Vigilant
- Author: James Alan Gardner
- Language: English
- Series: League of Peoples
- Genre: Science fiction
- Publisher: Eos
- Publication date: 1999
- Publication place: Canada
- Media type: Print (Hardcover, Paperback)
- Pages: 384
- ISBN: 978-0-380-80208-1
- OCLC: 40818013
- Preceded by: Commitment Hour
- Followed by: Hunted

= Vigilant (novel) =

1999 novel by James Alan Gardner

Vigilant is a science fiction novel written by the Canadian author James Alan Gardner, published in 1999 by HarperCollins Publishers under its various imprints. The book is the third volume in Gardner's "League of Peoples" series, after Commitment Hour (1998).

==Backstory==
By the mid-25th century, humanity is integrated into a pan-galactic civilization called the League of Peoples, dominated by species of intelligent life evolved far beyond the human level.

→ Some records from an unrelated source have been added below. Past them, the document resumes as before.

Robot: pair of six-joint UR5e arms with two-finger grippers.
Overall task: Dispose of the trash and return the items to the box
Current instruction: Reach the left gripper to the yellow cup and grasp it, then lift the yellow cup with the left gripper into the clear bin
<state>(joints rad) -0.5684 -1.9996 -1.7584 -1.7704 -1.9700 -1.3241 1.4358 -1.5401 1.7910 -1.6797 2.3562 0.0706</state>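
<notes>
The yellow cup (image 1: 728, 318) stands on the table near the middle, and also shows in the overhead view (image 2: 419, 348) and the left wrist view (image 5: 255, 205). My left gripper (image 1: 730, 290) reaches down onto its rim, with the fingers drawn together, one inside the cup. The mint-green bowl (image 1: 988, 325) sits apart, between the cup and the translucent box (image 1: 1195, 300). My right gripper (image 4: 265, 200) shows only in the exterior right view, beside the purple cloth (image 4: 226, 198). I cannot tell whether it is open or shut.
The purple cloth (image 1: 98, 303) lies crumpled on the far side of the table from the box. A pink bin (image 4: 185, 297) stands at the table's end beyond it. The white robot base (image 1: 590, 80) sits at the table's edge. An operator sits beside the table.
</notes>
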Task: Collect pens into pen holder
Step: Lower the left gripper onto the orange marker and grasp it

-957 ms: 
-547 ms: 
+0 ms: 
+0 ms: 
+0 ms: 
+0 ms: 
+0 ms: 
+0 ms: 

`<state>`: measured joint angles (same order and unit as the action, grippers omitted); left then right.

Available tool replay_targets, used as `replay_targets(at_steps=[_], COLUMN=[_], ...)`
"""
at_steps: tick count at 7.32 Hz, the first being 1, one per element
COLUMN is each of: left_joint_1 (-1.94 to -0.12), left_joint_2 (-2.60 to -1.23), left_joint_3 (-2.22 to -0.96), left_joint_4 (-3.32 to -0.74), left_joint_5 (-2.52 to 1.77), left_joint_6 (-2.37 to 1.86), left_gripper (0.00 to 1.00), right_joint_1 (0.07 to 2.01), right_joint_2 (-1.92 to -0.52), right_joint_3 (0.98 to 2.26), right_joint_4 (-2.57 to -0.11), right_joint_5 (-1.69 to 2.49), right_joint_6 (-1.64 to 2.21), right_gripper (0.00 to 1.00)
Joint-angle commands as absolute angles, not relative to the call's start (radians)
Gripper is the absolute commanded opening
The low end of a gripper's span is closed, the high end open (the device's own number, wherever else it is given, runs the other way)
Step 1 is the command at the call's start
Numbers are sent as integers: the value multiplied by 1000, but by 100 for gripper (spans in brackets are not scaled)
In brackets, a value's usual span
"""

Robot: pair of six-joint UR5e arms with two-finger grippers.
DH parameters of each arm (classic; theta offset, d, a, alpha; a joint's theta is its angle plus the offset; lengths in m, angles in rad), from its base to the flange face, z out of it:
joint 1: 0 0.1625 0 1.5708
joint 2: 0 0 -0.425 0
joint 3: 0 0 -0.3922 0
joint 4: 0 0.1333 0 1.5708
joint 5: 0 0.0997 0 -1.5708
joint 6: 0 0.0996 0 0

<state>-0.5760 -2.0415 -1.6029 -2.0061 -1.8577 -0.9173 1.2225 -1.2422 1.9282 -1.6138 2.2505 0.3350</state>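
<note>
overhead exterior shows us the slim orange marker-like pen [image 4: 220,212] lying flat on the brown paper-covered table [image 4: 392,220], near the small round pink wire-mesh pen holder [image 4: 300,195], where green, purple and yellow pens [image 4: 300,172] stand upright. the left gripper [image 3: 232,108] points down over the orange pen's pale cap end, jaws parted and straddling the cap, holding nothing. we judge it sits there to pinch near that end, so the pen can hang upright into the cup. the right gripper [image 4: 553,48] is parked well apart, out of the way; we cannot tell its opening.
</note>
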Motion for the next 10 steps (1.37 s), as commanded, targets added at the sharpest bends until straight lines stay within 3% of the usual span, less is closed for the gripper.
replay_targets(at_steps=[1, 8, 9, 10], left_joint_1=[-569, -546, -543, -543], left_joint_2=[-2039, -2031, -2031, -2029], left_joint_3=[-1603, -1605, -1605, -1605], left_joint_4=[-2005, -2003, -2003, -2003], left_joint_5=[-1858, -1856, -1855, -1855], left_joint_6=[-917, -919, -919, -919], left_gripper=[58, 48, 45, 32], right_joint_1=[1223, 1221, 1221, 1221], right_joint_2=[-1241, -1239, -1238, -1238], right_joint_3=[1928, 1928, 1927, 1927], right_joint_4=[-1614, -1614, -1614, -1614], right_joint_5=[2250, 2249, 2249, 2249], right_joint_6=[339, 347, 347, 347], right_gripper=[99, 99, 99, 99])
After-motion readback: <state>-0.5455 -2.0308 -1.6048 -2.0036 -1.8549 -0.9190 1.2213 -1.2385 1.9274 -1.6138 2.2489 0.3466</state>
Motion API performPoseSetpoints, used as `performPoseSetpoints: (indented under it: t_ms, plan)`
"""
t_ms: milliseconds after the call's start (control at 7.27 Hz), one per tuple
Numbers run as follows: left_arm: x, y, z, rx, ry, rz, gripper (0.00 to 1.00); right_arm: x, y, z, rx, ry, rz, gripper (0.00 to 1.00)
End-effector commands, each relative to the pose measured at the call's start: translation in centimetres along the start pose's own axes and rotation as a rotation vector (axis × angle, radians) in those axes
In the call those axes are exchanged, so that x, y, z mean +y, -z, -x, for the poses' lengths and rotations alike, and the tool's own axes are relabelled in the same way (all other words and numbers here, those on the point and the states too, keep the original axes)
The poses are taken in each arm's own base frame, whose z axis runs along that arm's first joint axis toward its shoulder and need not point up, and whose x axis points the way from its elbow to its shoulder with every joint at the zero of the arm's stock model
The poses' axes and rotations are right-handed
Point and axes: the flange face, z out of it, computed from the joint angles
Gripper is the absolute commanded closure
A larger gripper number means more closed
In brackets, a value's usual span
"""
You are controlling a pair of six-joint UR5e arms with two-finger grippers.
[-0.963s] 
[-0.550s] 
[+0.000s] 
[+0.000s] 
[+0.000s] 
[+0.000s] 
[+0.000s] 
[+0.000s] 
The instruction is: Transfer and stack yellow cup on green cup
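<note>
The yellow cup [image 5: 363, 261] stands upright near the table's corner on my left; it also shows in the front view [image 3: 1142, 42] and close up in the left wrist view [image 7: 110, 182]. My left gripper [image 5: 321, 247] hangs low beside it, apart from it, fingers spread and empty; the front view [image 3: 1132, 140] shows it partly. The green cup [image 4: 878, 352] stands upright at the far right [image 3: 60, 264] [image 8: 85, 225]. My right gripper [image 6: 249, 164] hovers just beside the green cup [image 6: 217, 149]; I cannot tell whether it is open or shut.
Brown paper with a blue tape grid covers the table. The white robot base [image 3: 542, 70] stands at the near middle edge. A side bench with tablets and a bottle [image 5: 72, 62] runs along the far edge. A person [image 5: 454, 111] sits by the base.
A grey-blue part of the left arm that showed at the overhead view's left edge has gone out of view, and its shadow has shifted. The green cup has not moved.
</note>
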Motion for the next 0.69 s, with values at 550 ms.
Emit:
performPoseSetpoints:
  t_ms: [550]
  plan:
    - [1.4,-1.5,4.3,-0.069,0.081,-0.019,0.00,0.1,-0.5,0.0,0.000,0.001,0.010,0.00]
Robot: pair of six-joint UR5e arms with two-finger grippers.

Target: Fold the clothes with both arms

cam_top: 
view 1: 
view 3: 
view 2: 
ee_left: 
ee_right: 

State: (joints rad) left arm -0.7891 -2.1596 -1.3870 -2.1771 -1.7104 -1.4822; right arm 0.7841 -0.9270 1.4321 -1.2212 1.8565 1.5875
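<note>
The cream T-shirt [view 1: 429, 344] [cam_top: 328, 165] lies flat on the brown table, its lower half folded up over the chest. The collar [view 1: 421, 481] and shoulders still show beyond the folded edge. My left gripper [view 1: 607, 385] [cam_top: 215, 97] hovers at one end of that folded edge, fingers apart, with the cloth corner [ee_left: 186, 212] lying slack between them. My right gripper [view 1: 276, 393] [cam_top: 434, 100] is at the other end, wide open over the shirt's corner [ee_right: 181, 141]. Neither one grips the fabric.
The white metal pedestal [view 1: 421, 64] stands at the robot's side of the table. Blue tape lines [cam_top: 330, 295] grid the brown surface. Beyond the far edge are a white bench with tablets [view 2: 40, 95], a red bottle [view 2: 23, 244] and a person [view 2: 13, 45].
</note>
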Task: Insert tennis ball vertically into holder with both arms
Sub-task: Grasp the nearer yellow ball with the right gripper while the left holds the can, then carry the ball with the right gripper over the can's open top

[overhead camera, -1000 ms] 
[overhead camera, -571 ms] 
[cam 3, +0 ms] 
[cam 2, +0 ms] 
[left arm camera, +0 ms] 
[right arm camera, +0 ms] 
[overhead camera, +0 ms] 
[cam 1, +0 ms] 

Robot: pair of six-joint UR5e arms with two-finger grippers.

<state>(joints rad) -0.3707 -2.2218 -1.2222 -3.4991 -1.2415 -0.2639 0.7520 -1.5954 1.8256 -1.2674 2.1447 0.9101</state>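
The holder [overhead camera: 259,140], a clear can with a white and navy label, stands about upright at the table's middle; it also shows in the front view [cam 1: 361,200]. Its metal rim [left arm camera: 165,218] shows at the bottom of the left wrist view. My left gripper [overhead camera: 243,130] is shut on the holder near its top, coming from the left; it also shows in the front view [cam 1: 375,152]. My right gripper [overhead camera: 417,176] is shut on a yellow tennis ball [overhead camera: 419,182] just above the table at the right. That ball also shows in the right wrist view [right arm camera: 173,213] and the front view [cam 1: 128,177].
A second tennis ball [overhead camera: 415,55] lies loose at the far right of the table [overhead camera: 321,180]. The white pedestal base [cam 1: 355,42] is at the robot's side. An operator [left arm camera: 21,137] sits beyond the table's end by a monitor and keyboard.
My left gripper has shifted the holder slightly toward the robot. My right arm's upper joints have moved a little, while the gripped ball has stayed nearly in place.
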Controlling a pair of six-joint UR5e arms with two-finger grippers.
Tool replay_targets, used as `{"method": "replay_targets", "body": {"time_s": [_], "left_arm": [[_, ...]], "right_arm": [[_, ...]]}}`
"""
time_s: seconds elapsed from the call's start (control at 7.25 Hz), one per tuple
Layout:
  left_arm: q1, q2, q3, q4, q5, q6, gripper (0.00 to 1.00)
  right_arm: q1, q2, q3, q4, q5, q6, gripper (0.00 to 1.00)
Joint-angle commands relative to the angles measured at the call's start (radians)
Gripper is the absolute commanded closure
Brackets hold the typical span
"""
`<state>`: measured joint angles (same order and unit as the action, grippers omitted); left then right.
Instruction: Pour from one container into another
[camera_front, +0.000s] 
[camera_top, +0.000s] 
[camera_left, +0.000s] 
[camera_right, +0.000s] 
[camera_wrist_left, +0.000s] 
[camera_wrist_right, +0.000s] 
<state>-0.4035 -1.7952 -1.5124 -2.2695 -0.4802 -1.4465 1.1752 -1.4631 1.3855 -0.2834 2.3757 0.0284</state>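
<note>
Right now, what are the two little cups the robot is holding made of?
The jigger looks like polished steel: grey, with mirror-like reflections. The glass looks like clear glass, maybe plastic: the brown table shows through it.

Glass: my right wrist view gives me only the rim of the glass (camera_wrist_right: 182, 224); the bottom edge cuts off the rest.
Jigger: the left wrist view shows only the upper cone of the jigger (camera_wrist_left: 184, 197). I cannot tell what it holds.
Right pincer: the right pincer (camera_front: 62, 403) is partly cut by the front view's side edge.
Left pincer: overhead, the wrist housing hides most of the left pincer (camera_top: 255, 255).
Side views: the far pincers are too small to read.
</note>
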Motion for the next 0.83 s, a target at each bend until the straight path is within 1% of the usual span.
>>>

The benefits of this association are major advanced technologies, including effective interstellar travel, genetic engineering, nanotechnology, and terraforming. The League's cardinal rule is that sentient beings who do not sufficiently respect life are not allowed to travel between solar systems.

==Synopsis==
Faye Smallwood lives on the colony planet of Demoth, which humans share with the flying squirrel-like Oolom. During her adolescence, the Oolom population was nearly wiped out by a plague before her father discovered a cure for it; at 40, her residual survivor guilt leads her to join the Vigil, a Demoth-wide organization of ombudsmen. As a result, she finds herself enmeshed in an ancient mystery involving murderous androids and biological weapons.

==Reception==
At the SF Site, Rich Horton praised Gardner's depiction of Faye as "less than perfect but still likable", and called the book "enjoyable" and "fast-moving", but faulted it for its "elaborate edifice of motivations and plots" (while conceding that the "coincidences are generally well explained", and that the book has a "fairly tightly constructed denouement").

At the New York Times, Gerald Jonas described Faye as "engaging", with an "unquenchable spirit and pure heart", but noted that the narrative "stops for nothing, not even common sense", and that it is "wish-fulfillment fantasy of a high order".